▶ Exercise details: The answer must be every line below that holds the word "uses".

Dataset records
....................

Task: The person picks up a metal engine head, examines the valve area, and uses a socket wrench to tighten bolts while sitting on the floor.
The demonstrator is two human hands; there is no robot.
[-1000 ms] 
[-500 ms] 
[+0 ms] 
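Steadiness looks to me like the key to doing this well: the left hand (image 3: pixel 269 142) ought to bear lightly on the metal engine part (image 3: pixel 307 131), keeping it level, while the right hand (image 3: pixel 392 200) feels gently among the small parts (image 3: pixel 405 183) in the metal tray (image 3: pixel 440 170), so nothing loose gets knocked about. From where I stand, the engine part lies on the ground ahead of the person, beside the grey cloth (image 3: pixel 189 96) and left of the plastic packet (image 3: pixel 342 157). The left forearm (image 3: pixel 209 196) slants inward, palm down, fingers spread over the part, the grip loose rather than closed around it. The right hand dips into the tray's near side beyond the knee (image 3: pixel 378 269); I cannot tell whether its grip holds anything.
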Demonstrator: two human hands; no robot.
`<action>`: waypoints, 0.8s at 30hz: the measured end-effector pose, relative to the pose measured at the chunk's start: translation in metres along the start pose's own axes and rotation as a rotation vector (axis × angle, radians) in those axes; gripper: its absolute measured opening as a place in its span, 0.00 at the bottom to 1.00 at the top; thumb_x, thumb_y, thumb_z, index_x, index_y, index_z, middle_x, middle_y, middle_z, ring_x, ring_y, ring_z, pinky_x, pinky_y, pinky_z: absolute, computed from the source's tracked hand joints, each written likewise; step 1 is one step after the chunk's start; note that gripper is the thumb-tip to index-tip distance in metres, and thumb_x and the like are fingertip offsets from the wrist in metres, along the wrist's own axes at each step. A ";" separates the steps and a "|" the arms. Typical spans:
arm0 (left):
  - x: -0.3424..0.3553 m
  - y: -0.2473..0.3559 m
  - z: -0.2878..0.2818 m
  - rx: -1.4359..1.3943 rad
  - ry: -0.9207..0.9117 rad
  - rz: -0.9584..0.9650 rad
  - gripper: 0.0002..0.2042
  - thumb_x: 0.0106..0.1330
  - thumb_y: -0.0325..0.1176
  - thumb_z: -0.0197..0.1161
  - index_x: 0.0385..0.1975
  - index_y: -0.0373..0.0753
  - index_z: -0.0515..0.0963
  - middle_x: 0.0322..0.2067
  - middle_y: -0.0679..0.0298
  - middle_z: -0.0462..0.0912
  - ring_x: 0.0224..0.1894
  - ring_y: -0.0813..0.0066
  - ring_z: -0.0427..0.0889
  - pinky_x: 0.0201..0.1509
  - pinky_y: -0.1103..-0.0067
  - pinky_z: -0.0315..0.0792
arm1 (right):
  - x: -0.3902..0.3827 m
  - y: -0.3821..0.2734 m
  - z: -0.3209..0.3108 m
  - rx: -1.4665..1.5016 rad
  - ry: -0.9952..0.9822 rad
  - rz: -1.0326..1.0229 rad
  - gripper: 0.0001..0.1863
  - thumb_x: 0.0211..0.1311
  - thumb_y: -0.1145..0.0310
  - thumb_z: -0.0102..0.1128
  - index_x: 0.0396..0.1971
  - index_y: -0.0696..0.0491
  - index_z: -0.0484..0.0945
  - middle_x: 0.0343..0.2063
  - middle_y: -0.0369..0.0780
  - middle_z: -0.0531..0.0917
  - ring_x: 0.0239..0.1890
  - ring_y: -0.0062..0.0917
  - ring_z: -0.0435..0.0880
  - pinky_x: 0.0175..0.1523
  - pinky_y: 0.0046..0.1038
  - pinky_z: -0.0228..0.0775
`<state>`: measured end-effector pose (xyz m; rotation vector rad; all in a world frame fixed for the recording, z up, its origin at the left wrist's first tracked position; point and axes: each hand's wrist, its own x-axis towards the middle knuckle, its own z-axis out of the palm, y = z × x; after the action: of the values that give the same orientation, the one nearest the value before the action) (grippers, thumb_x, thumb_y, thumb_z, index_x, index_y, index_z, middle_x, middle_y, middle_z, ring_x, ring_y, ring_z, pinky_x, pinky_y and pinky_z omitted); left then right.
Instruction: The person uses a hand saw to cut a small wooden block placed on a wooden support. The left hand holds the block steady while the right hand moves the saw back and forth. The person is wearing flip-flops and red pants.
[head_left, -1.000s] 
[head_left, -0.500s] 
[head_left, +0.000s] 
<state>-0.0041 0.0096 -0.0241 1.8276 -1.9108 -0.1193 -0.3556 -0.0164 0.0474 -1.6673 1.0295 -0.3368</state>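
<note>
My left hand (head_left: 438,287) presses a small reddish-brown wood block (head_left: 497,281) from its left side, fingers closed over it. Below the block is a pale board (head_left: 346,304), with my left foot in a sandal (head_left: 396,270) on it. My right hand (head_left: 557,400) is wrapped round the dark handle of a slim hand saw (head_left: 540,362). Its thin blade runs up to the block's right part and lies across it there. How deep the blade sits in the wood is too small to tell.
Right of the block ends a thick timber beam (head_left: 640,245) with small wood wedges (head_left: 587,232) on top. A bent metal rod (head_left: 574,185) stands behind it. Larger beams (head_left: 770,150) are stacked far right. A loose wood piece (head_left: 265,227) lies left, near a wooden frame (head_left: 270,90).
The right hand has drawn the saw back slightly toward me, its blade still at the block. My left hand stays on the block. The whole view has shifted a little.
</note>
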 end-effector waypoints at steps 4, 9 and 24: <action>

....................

▶ Written answer:
Task: The person picks up a metal engine head, examines the valve area, and uses a socket wrench to tighten bolts while sitting on the floor.
Instruction: The person uses a hand saw to cut a small wooden block placed on a wooden support. The left hand holds the block steady while the right hand moves the saw back and forth. The person is wearing flip-flops and red pants.

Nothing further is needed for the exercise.